What this task involves
Give back the full listing as written. No pictures go with it.
(Exercise input)
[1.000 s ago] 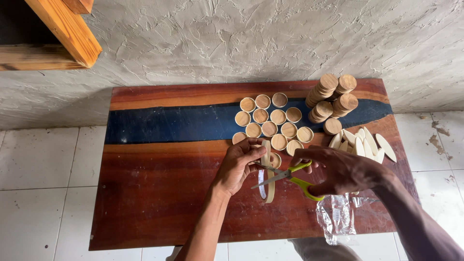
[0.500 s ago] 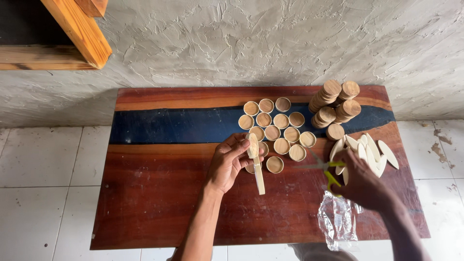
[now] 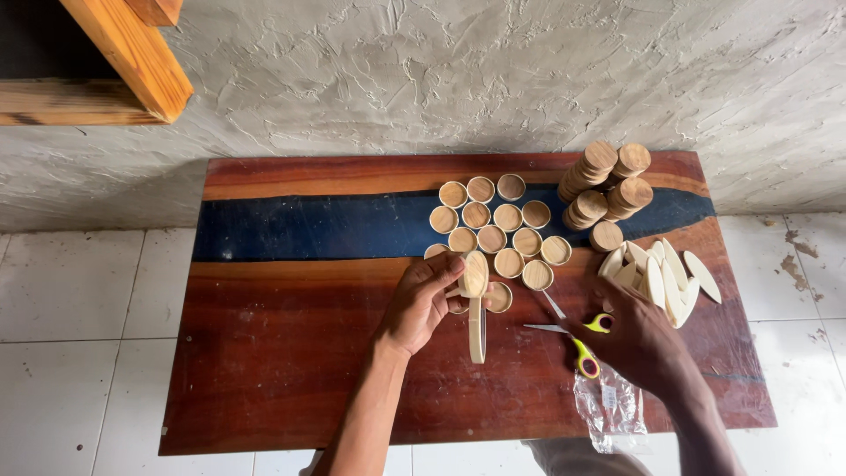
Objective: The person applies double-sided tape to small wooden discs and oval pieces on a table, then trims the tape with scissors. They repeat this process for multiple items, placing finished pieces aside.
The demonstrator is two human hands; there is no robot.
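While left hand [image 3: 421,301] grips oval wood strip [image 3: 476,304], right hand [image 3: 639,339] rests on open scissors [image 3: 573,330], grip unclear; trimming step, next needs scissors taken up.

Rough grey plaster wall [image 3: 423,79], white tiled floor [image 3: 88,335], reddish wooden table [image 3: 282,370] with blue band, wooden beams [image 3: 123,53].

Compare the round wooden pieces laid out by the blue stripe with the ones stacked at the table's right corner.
The laid-out rounds sit singly, side by side, hollow tops up like shallow cups; the stacked discs are piled in several leaning columns. The laid-out rounds show pale rims around darker middles; the stacked discs show flat brown tops. Both are round, wooden and similar in width.
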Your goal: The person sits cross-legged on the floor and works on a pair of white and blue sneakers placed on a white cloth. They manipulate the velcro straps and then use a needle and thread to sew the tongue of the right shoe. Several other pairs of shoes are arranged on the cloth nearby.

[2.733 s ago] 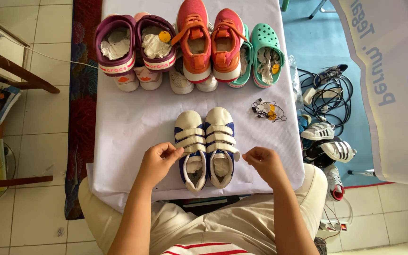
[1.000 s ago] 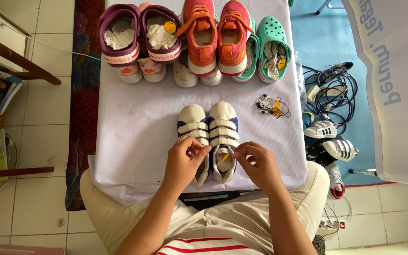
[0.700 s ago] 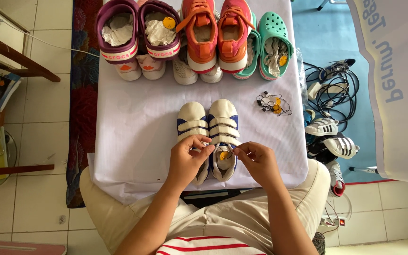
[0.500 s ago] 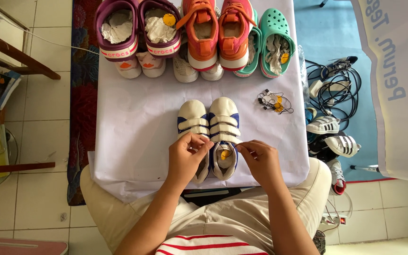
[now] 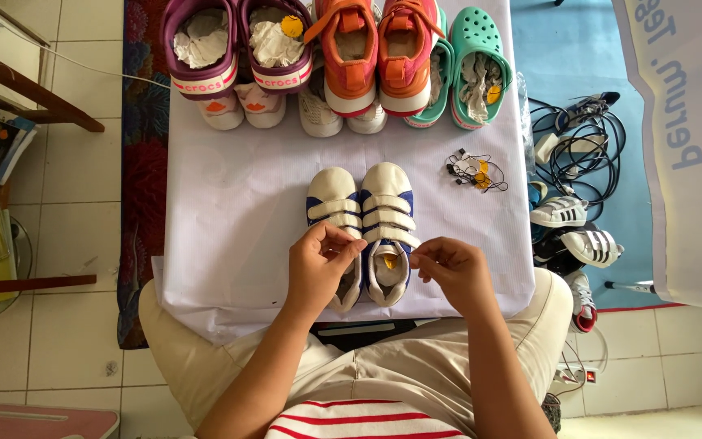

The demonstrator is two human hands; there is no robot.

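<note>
Pair of white-and-blue strap shoes (image 5: 363, 232) at the near middle of the table (image 5: 229, 203), heels toward the body. Left hand (image 5: 318, 268) on the left shoe's collar, fingers curled and pinched at the rear strap. Right hand (image 5: 452, 272) just beside the right shoe's opening, fingertips pinched together, apparently on a thin string; too small to confirm. Small yellow tag (image 5: 389, 262) inside the right shoe, between both hands.

Risks, as judgement:
- Thin string, small pinch: easily slipped out of the fingertips, tag then dropped deep into the shoe.
- Shoes close to the near table edge: a tug toward the body could drag one off into the lap.
- White paper table cover loose and creased at the near edge: could shift along with the shoes.
- Spare tag bundle (image 5: 474, 169) near the right edge: easily knocked off by an elbow.

Count:
- Strap shoes: 2.
- Purple clogs (image 5: 237, 45): 2, stuffed with paper.
- Orange sneakers (image 5: 375, 49): 2.
- Green clogs (image 5: 461, 69): 2.
- White shoes partly hidden under the far row: at least 4 toes/heels visible, exact number unclear.
- Tag bundles: 1.
- Striped sneakers (image 5: 574, 232) on the floor, right: at least 3.
- Cable tangle (image 5: 578, 142): 1.
</note>
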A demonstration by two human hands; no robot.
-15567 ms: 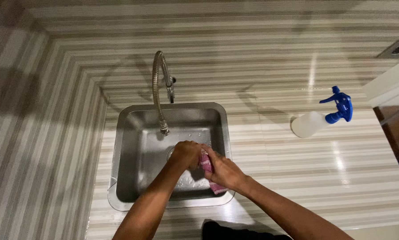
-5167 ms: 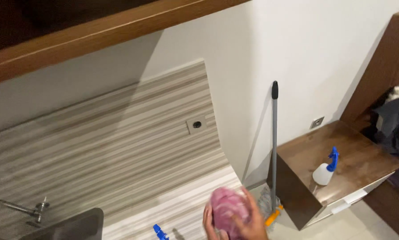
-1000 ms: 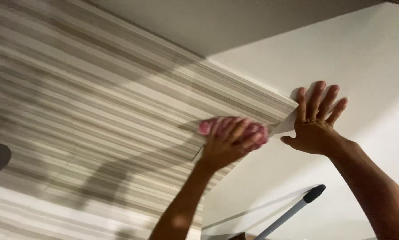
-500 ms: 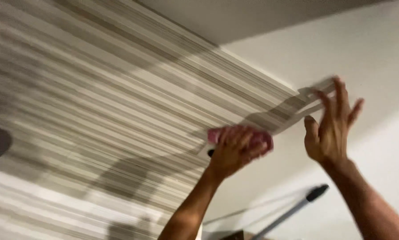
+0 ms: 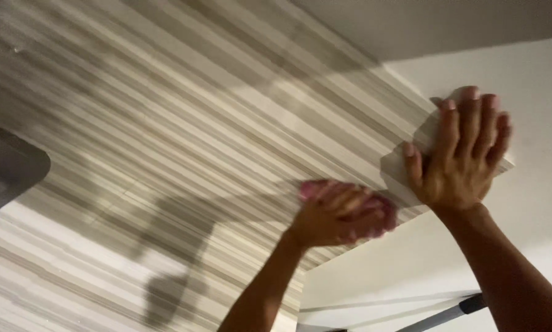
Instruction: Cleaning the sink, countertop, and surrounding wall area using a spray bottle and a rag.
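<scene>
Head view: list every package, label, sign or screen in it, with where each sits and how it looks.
None in view. Only the left hand pressing a pink cloth on the striped wall panel, the right hand flat at the panel's edge by the white wall, and a dark pole handle at the bottom right.

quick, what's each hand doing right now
Left hand: closed on a pink cloth, pressed to the striped wall panel.
Right hand: open, flat against the panel's edge, holding nothing.
</scene>
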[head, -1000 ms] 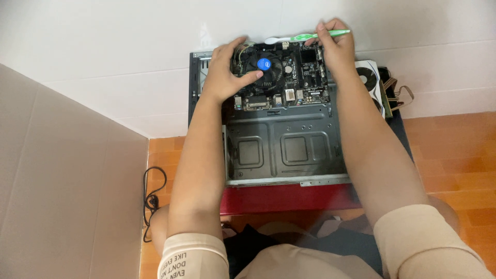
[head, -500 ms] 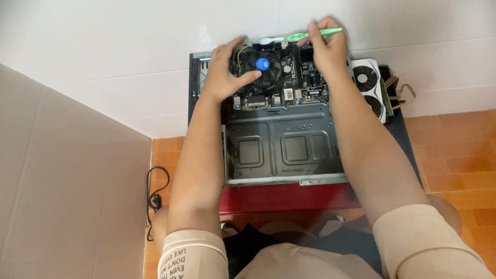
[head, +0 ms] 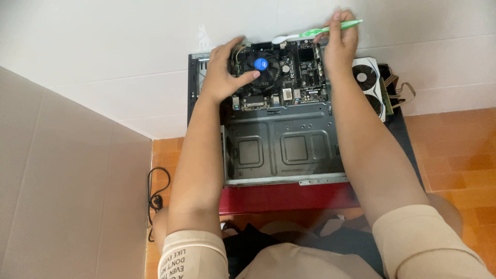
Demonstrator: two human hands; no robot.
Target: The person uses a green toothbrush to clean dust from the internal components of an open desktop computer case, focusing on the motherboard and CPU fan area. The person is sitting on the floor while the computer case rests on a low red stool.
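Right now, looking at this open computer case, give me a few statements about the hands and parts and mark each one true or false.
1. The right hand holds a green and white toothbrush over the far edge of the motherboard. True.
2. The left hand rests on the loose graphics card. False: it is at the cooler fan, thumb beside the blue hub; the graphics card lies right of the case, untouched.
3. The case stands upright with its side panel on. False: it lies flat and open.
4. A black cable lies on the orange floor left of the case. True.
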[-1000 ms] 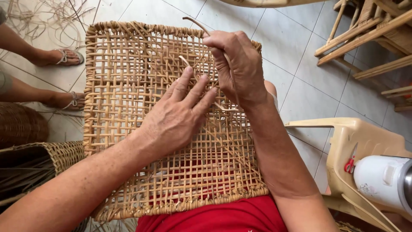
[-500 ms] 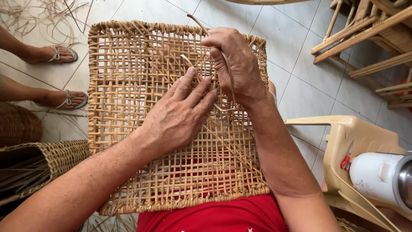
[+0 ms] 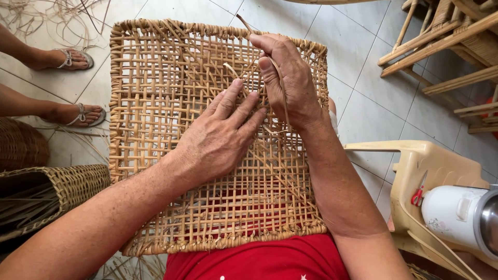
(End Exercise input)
The completed task
[1.000 s ago] 
[0.500 s ago] 
[now] 
Objective: The person applies double-sided tape to small wooden discs and oval pieces on a table, then trims the tape with scissors. They repeat this process for multiple items, placing finished pieces aside.
The demonstrator is two human hands; there is no robot.
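While left hand [image 3: 421,301] grips oval wood strip [image 3: 476,304], right hand [image 3: 639,339] rests on open scissors [image 3: 573,330], grip unclear; trimming step, next needs scissors taken up.

Rough grey plaster wall [image 3: 423,79], white tiled floor [image 3: 88,335], reddish wooden table [image 3: 282,370] with blue band, wooden beams [image 3: 123,53].

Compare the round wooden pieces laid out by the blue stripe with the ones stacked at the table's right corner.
The laid-out rounds sit singly, side by side, hollow tops up like shallow cups; the stacked discs are piled in several leaning columns. The laid-out rounds show pale rims around darker middles; the stacked discs show flat brown tops. Both are round, wooden and similar in width.
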Your goal: The person sits cross-legged on the floor and works on a pair of white and blue sneakers placed on a white cloth. They manipulate the velcro straps and then use a needle and thread to sew the tongue of the right shoe. Several other pairs of shoes are arranged on the cloth nearby.

[2.733 s ago] 
[1.000 s ago] 
[0.700 s ago] 
[0.500 s ago] 
[now] 

The demonstrator is two human hands; there is no robot.

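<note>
Pair of white-and-blue strap shoes (image 5: 363, 232) at the near middle of the table (image 5: 229, 203), heels toward the body. Left hand (image 5: 318, 268) on the left shoe's collar, fingers curled and pinched at the rear strap. Right hand (image 5: 452, 272) just beside the right shoe's opening, fingertips pinched together, apparently on a thin string; too small to confirm. Small yellow tag (image 5: 389, 262) inside the right shoe, between both hands.

Risks, as judgement:
- Thin string, small pinch: easily slipped out of the fingertips, tag then dropped deep into the shoe.
- Shoes close to the near table edge: a tug toward the body could drag one off into the lap.
- White paper table cover loose and creased at the near edge: could shift along with the shoes.
- Spare tag bundle (image 5: 474, 169) near the right edge: easily knocked off by an elbow.

Count:
- Strap shoes: 2.
- Purple clogs (image 5: 237, 45): 2, stuffed with paper.
- Orange sneakers (image 5: 375, 49): 2.
- Green clogs (image 5: 461, 69): 2.
- White shoes partly hidden under the far row: at least 4 toes/heels visible, exact number unclear.
- Tag bundles: 1.
- Striped sneakers (image 5: 574, 232) on the floor, right: at least 3.
- Cable tangle (image 5: 578, 142): 1.
</note>
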A demonstration by two human hands; no robot.
-15567 ms: 
-5167 ms: 
-1000 ms: 
-500 ms: 
+0 ms: 
Instruction: Cleaning the sink, countertop, and surrounding wall area using a spray bottle and a rag.
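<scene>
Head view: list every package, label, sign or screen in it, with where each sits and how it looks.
None in view. Only the left hand pressing a pink cloth on the striped wall panel, the right hand flat at the panel's edge by the white wall, and a dark pole handle at the bottom right.

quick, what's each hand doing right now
Left hand: closed on a pink cloth, pressed to the striped wall panel.
Right hand: open, flat against the panel's edge, holding nothing.
</scene>
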[head, -1000 ms] 
[head, -500 ms] 
[head, +0 ms] 
Demonstrator: two human hands; no robot.
Target: The person uses a green toothbrush to clean dust from the internal components of an open desktop computer case, focusing on the motherboard and CPU fan area. The person is sitting on the floor while the computer case rests on a low red stool.
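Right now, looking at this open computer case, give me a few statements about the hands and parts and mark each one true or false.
1. The right hand holds a green and white toothbrush over the far edge of the motherboard. True.
2. The left hand rests on the loose graphics card. False: it is at the cooler fan, thumb beside the blue hub; the graphics card lies right of the case, untouched.
3. The case stands upright with its side panel on. False: it lies flat and open.
4. A black cable lies on the orange floor left of the case. True.
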[-1000 ms] 
[-500 ms] 
[+0 ms] 

Nothing remains to be done in this exercise.